What you need to do
Data follows below. Repeat exactly the lines between the line holding "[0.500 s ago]" and the line holding "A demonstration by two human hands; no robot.", inclusive, and nothing more; drop pictures.

Given data
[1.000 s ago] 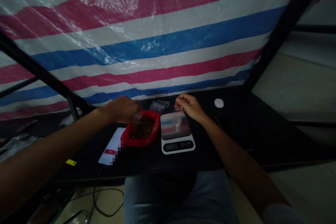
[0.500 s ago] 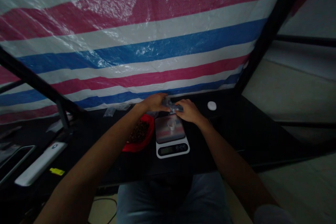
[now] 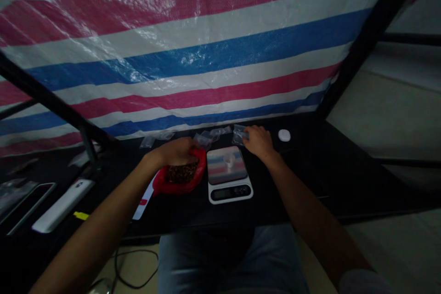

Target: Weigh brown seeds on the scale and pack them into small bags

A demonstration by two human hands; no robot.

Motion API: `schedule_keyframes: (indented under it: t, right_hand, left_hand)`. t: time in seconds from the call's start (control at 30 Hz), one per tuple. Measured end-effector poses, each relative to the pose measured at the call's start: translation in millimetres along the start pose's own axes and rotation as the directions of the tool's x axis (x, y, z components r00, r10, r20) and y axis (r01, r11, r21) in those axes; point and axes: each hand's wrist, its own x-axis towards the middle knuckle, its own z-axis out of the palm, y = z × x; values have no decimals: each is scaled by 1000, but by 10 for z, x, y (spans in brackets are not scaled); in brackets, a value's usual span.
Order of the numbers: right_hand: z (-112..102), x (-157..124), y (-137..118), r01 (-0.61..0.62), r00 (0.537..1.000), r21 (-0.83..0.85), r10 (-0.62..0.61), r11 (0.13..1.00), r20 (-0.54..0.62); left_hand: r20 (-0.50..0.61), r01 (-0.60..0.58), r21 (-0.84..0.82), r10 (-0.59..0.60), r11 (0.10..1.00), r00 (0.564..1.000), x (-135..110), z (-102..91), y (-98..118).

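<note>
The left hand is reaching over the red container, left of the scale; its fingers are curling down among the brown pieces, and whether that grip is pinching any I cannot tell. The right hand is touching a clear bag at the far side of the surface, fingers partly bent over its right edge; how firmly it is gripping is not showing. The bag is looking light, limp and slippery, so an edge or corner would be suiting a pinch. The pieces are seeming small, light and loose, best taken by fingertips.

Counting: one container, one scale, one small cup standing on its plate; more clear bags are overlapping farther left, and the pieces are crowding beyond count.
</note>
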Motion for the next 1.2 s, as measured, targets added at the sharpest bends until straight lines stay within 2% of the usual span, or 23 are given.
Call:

Response for this exercise
[0.500 s ago] 
[now] 

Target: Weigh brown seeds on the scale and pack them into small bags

A demonstration by two human hands; no robot.

No additional response is required.